EXERCISE DETAILS: In the entries below, which lines run from the one containing "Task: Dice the" to the one containing "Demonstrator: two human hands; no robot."? Copy exactly those lines, ends included, and no others.

Data excerpts:
* * * * * * *

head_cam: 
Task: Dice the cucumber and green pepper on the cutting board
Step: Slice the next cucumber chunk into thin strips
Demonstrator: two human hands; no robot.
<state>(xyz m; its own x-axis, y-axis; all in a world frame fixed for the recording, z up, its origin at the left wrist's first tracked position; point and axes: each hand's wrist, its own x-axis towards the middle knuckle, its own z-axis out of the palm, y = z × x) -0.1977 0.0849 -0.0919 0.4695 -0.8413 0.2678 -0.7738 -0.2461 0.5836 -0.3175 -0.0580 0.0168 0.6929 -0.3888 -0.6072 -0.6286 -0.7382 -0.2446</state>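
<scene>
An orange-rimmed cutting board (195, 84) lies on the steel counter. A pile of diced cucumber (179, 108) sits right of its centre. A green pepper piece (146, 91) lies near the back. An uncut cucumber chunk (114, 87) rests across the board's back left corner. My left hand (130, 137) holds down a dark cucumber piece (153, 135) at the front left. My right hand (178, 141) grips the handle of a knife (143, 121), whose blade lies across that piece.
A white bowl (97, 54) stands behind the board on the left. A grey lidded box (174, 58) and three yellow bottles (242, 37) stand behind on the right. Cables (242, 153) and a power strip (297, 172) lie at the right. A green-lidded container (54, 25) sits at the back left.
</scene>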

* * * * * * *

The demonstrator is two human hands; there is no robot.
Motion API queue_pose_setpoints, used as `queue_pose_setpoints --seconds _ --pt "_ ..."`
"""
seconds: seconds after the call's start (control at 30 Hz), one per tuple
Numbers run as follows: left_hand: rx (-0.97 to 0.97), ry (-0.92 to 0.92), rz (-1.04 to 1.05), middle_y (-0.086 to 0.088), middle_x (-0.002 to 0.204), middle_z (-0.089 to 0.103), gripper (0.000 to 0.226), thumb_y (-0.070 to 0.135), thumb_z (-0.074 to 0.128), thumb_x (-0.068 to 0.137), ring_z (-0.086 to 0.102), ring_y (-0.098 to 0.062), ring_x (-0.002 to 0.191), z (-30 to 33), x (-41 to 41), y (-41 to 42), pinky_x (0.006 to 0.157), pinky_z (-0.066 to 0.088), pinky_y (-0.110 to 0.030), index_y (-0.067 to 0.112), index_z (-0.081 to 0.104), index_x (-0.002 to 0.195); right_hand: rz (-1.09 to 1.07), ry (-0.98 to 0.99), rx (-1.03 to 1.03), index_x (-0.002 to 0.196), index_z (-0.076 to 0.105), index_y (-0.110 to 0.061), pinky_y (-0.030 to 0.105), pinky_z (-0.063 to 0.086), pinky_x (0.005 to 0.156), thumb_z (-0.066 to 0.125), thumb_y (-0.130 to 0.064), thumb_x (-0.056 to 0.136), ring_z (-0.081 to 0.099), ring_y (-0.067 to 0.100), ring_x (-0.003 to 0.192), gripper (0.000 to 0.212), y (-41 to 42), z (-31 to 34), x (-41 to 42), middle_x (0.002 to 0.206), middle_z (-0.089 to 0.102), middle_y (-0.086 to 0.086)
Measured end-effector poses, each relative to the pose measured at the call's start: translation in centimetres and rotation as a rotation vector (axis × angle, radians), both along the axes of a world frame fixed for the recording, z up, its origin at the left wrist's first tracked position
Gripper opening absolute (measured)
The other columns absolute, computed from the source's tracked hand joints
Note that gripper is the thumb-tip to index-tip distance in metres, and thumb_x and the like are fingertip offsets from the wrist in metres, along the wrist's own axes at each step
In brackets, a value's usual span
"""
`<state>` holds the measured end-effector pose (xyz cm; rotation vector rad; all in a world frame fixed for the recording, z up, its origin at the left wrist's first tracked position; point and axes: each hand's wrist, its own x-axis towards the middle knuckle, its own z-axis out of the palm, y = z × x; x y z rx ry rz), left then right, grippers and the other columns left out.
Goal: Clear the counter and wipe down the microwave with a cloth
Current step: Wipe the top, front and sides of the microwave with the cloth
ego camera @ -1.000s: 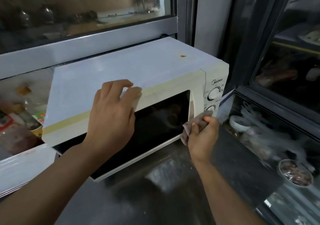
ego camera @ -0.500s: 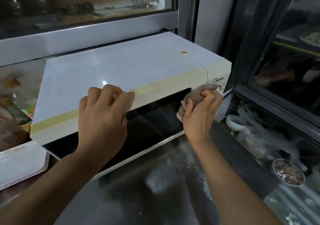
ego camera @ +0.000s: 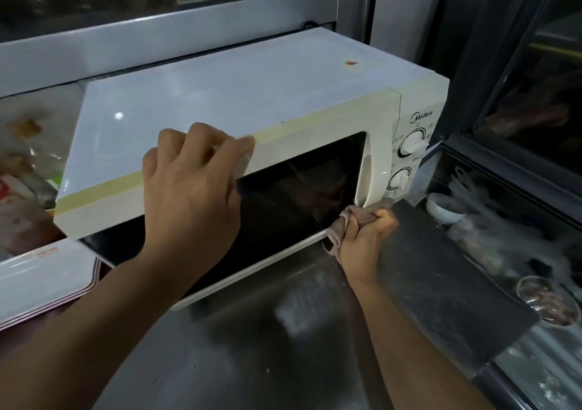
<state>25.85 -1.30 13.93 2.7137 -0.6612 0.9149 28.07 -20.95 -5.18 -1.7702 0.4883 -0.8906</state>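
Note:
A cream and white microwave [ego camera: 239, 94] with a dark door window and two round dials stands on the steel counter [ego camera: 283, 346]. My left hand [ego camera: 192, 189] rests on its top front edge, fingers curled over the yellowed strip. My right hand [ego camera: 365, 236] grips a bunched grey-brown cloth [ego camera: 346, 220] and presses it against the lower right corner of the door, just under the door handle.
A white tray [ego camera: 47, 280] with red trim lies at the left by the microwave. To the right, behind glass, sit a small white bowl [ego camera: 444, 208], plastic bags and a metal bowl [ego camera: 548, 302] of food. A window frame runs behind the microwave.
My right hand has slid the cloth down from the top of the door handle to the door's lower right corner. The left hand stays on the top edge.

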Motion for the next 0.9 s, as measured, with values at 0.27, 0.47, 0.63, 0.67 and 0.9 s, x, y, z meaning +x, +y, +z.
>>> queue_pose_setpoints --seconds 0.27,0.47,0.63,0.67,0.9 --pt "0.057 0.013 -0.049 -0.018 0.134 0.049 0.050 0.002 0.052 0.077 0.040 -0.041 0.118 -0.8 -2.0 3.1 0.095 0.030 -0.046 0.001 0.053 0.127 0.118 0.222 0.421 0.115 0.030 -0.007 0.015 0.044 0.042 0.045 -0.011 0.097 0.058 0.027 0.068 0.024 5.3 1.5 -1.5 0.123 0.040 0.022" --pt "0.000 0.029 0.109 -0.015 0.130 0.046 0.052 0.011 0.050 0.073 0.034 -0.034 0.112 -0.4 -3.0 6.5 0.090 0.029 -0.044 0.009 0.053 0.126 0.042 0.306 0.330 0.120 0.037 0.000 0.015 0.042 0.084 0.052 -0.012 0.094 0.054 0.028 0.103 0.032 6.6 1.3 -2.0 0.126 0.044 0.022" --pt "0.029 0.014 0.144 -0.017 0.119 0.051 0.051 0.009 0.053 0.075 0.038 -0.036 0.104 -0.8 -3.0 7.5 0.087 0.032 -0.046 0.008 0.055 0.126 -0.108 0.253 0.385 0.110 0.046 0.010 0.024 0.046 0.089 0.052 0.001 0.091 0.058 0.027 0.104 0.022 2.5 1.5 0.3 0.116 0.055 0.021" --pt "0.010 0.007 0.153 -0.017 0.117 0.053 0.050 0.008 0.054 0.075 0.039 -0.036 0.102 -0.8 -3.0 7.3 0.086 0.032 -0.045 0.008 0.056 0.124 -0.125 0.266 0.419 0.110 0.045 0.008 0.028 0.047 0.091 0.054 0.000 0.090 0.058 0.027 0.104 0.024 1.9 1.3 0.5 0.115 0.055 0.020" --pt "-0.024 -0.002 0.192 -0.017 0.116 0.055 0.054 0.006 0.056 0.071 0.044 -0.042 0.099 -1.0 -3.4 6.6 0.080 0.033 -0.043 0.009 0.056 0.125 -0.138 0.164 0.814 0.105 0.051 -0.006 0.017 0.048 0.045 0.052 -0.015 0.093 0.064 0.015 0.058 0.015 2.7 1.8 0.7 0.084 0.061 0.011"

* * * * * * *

ANSWER SECTION:
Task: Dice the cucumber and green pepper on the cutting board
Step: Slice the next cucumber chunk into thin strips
Demonstrator: two human hands; no robot.

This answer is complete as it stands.